Organ transplantation and art: The ethics and politics of representation 
Convenors:
John Wynne (University of the Arts London)
Abin Thomas (University of Manchester)
Format:
Panels
Location:
SOAS Senate House - S110
Sessions:
Sunday 3 June, -, -
Time zone: Europe/London

Short Abstract:

Transplants "blur the easy distinctions between life and death…." (Darwent) This panel takes a global perspective on transplantation, probing its social and political foundations and its subjective, human consequences via sounds and images from the creative research project Transplant and Life. The presentations will be in the first session and the second session will be discussion based.

Long Abstract:

This panel seeks a global and transdisciplinary perspective on transplantation and asks how - or if - art, in its broadest sense, can contribute to the understanding of this life-changing process from personal, social, and/or medical perspectives.

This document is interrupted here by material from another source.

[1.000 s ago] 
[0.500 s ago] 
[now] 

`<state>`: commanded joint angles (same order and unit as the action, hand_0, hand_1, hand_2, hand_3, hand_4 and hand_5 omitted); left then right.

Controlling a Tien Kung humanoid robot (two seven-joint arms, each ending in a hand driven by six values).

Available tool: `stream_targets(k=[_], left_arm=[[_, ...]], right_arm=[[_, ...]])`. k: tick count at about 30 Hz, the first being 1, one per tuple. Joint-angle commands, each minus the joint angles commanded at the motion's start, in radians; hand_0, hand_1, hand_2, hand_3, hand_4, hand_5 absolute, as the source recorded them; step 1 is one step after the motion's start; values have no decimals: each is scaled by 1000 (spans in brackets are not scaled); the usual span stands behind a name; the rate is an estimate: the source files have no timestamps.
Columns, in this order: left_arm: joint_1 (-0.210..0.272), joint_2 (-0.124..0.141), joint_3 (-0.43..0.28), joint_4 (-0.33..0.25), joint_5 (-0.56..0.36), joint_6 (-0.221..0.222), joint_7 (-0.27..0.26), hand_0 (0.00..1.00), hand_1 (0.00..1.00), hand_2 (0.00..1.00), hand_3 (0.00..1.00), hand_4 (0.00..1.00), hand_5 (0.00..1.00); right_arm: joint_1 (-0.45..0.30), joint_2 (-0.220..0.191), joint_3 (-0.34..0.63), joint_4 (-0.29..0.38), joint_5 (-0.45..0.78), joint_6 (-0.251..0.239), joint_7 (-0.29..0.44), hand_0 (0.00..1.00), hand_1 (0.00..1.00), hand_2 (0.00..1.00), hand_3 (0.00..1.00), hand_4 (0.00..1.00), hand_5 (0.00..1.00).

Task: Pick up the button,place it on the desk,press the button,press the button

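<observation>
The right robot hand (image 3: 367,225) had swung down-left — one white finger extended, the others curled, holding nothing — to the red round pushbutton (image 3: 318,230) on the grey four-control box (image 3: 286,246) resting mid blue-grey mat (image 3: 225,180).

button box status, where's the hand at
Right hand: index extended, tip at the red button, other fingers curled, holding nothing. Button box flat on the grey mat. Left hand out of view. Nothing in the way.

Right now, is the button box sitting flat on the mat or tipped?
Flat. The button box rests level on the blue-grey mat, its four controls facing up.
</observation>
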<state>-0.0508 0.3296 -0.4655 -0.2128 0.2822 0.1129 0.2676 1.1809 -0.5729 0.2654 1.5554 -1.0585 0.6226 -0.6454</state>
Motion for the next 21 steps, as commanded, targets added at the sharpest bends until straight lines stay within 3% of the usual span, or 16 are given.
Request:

It will explore relationships between biopolitics and emotion, and between the social and personal in the sphere of organ transplantation. Amidst the tangle of emotional and political complications surrounding transplantation, what of the patient voice, the subjective experience of those whose bodies have been subjected to invasive, sometimes traumatic interventions and whose lives have been extended and sometimes transformed? Can socially engaged cultural practices help to reconcile critical analysis of the paradoxical set of ideological or moral premises on which transplantation arguably rests (Lesley Sharp) with the compassion and trust on which the process relies? How are biomedical technology and the medicalised body represented in publically available imagery associated with organ transplantation?

The panel invites contributions from practitioners and theorists from across and between the disciplines of anthropology, ethnography, art and medicine and from both developed and developing societies.